Citizen Reporter
Reporter
2 minute read
8 May 2017
2:11 pm

Thousands in performance bonuses paid to Nkandla ‘scapegoats’

Citizen Reporter

Bonuses ranging from R11 205 to R60 766 were paid out to half of the officials implicated in the Nkandla debacle over five years.

Members of the media visiting the Police Barracks in Nkandla. Picture: Elmond Jiyane, GCIS

During the tender process and while arranging companies to construct the upgrades at President Jacob Zuma’s Nkandla residence, 12 officials allegedly colluded to overprice contracts, leading to the R246 million that was spent on the presidential compound.

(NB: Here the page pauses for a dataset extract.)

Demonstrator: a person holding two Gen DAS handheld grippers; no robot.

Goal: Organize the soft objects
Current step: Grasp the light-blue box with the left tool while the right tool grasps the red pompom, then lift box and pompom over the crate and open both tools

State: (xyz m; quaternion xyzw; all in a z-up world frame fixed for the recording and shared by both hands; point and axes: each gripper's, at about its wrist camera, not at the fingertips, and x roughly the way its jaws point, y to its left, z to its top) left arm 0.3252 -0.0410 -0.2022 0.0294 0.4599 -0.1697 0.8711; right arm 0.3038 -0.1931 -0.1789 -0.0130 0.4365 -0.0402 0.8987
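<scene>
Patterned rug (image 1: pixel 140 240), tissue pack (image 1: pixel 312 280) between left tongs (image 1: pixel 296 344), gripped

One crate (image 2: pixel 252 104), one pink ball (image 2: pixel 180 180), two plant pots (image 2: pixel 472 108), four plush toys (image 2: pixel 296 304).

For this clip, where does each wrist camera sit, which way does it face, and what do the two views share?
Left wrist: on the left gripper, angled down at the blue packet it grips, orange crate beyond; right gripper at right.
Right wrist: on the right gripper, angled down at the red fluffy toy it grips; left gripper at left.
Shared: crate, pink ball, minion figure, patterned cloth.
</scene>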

According to Times LIVE, in a written response to the DA’s parliamentary question on who the officials were, how far their case was, what the disciplinary processes taken against them were and if they had been paid bonuses, Public Works Minister Nathi Nhleko admitted they had indeed been paid performance bonuses.

While he declined to name them, he said they were involved in disciplinary hearings, with one being suspended and another having died.

It was also revealed the National Prosecuting Authority had aborted a case related to the overspending against three officials named in the Special Investigating Unit report.

The Constitutional Court ruled that Zuma had benefited from upgrades to his home, supporting what was contained in former public protector Thuli Madonsela’s report. Madonsela found that Zuma had benefited unduly and recommended that he pay an amount towards the upgrades.

Zuma took out a loan with VBS bank and paid R7.8 million to National Treasury.

About three weeks ago, the Presidency denied there were further upgrades to be made to Zuma’s home after several high-level officials in the public works and police department confirmed there was more money set to be spent on Nkandla.

“We also wish to underscore that no government department, including the department of public works, will be permitted to renovate any of the president’s private houses in Nkandla,” the Presidency said.

Shoddy workmanship had apparently caused structural defects to the houses at the residence.

Police Minister Fikile Mbalula and public works chief director for legal services Barnie Ntlou told The Sunday Times they had received a briefing that upgrades to the R246 million homestead would be under way soon. Mbalula confirmed this in a text message, while Ntlou said officials had assessed the houses and buildings that needed upgrades.

“We are forced to do that. We can’t allow a presidential residence to be dilapidated,” he said.